Legitimate being the operative word. Legitimate, in this case, meaning, approved by the Establishment.
The fact is that the drafters and ratifiers of the First Amendment had no concept of a “legitimate journalist” or “the media.” To them, the press was simply a way one disseminated one’s opinions. Period. If it was through a newspaper or a pamphlet or a bill posted on walls, the right to make use of such methods of communication was considered sacrosanct and a fundamental right of all men in a free society. Again, to understand that, all you have to do is go back and read the original language of the First Amendment when it was proposed by James Madison.

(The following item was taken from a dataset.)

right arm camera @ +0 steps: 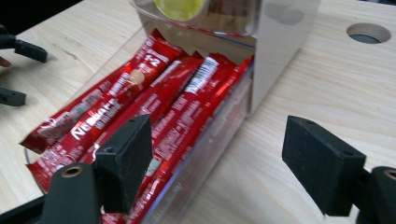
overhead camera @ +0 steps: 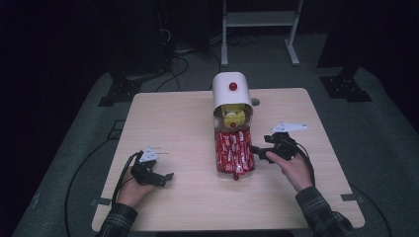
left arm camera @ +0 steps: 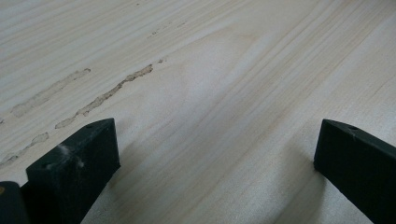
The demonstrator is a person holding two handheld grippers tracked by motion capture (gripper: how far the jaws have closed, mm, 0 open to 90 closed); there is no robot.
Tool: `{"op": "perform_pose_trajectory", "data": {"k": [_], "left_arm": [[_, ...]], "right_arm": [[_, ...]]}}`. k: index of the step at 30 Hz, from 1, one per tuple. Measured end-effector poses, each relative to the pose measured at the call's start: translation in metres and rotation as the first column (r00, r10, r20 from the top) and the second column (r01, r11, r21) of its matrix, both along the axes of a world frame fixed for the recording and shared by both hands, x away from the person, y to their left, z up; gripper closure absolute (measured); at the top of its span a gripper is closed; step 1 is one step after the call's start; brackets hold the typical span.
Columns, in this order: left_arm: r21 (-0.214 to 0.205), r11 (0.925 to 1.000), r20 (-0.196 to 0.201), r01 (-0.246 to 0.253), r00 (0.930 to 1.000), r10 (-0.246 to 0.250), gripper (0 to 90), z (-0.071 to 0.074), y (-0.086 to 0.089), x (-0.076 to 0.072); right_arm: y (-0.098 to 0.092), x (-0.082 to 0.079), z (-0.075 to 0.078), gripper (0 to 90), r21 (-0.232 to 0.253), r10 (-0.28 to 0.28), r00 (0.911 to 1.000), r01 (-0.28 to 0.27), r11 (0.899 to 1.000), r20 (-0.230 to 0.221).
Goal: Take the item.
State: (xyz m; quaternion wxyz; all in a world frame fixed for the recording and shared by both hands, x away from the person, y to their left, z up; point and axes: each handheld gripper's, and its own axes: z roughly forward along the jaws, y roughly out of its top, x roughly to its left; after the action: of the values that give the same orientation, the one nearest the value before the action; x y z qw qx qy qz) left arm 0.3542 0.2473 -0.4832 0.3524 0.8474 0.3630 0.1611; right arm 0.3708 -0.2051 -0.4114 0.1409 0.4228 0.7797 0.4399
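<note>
— Left claw (overhead camera: 165, 177) first: where does it stand?

— Resting on the counter (overhead camera: 173, 123) at the near left, jaws spread wide over bare wood, holding nothing.

— And the red sachets (overhead camera: 234, 150)?

— Lying in a clear tray (right arm camera: 210, 144) at the counter's middle, below a white dispenser (overhead camera: 231, 91) with something yellow behind its window.

— Right claw (overhead camera: 257, 150)?

— At the tray's right side, jaws apart; one jaw sits over the sachets, the other outside the tray wall. Nothing is gripped.

— So which step is this?

— The approach, I'd say. Next it probably needs both jaws lined up around a single sachet before closing.
</note>
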Motion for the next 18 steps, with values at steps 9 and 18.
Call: {"op": "perform_pose_trajectory", "data": {"k": [9, 18], "left_arm": [[0.000, 1.0000, 0.001, 0.000, 1.0000, 0.000, 0.0, 0.000, 0.000, 0.000], [0.000, 1.0000, 0.001, 0.001, 1.0000, -0.001, 0.0, 0.000, 0.000, 0.000]], "right_arm": [[0.012, -0.001, 0.002, 32.6, 0.016, 0.040, 0.9992, -0.040, 0.999, -0.006], [0.025, -0.001, 0.004, 38.1, 0.030, 0.071, 0.9974, -0.070, 0.997, -0.011]]}}
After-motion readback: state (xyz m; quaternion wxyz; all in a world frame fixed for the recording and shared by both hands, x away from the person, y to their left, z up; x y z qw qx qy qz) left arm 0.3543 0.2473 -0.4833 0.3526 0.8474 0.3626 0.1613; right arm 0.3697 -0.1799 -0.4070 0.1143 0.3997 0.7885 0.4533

There is nowhere, in my opinion, that the value of a free press is expressed more clearly or more convincingly than in these words written by David Hume in his essay “Of the Liberty of the Press,” published in 1741 and again in 1777:
It is seldom that liberty of any kind is lost all at once. Slavery has so frightful an aspect to men accustomed to freedom that it must steal in upon them by degrees and must disguise itself in a thousand shapes in order to be received. But if the liberty of the press ever be lost, it must be lost at once. Nothing can impose a further restraint but either the clapping an imprimatur upon the press or the giving very large discretionary powers to the court to punish whatever displeases them. But these concessions would be such a barefaced violation of liberty that they will probably be the last efforts of a despotic government.
As indicated above, the trial isn’t over, so a celebration would be premature. There is, however, hope that a court will recognize that it is the universal right of all men to publish and distribute their opinions, and that those opinions are especially important when they expose alleged corruption on the part of those who are paid out of the taxes taken from the people.